It's a deroofed blister!
That's a blister with its top (roof) rubbed off. First the skin of the blister roof tears, then it dislodges (deroofs) and leaves a red raw sore.
What causes blister deroofing?
Shear causes the blister, which is painful enough.
Then rubbing takes the roof off and takes pain and infection risk to another level!
4 ways to stop your blister deroofing
1) Protective layer (a dressing)
This will serve as protection from rubbing. I favour non-adherent island dressings (the dressing sticks to the surrounding skin to keep it in place, but not the blister roof itself because there's an island of non-adherent absorbing material in the middle eg: in its simplest form, a bandaid). Don't put tape over your blister. When you come to take that tape off, it's likely to take the blister roof off with it, leaving you with the very problem you're trying to avoid.
2) No pressure (nonweightbearing)
The best way to prevent deroofing is by eliminating all pressure. By wearing shoes that don't touch the blister (eg: thongs or scuffs for blisters on the toes or back of the heel) or total nonweightbearing (eg: crutches for blisters on the ball of the foot). This will allow the blister to resolve in its own time. In reality, this is not always possible, like if you are in a race situation or miles from support.
3) Reduce pressure (donut pads)
By cutting a hole in a piece of thick orthopedic felt / moleskin and adhering it over the area so the blister is in the cavity, pressure and movement against the skin can be avoided or at least minimised. This will keep the blister roof intact. Podiatrist Emily Smith shows you how in this video.
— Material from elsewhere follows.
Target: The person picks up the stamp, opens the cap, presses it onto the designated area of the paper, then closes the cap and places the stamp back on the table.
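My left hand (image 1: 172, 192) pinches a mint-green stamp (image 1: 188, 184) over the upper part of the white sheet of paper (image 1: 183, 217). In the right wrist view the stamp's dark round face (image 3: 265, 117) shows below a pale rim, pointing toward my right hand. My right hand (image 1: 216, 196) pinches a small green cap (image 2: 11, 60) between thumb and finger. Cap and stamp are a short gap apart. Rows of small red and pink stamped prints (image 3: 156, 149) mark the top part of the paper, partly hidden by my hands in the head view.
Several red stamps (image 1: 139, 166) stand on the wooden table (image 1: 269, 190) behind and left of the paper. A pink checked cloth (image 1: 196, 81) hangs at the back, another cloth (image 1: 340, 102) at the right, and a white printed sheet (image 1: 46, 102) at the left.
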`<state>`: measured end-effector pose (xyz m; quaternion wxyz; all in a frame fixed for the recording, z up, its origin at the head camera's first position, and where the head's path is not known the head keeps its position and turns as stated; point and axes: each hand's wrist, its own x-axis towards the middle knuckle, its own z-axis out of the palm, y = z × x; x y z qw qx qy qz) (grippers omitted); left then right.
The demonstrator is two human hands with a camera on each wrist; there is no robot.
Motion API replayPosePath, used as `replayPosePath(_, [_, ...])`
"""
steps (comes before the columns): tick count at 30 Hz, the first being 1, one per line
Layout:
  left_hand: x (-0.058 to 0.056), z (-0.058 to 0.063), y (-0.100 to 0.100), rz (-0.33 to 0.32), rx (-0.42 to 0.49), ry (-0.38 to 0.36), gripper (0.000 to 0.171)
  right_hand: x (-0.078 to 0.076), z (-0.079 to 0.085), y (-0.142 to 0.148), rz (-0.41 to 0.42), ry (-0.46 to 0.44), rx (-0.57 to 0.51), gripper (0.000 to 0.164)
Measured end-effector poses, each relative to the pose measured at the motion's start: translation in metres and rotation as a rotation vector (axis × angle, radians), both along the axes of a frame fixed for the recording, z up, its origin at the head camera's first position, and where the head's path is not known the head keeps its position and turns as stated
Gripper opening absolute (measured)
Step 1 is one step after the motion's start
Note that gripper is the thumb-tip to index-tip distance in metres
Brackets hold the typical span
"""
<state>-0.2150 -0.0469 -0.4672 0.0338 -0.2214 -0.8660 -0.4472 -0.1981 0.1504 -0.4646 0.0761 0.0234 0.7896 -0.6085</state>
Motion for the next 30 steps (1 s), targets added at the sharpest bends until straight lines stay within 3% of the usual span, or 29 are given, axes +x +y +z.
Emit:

4) Low friction level (ENGO Patch)
Reduce the friction level between your shoe and sock. This is blister prevention (and deroofing prevention) GOLD. Why? Because you allow the sock and skin to move as a single unit so the sock actually protects the skin. Watch this video to see what I mean. Or you can reduce the friction level between your foot and the sock (lubricants, powders, moisture-wicking socks). It's not quite as effective but better than not addressing the friction level at all.
Treating a deroofed blister
Hint ... hydrocolloid! Refer to my guide to blister treatment.
If you have a blister, you've missed the boat for pain-free blister prevention. But you'll be wanting to keep the roof intact so it's less sore! It will also keep the area sterile so it doesn't get infected - pretty important! In fact it's your priority at this point. The best ways to achieve this are by reducing friction levels and reducing pressure.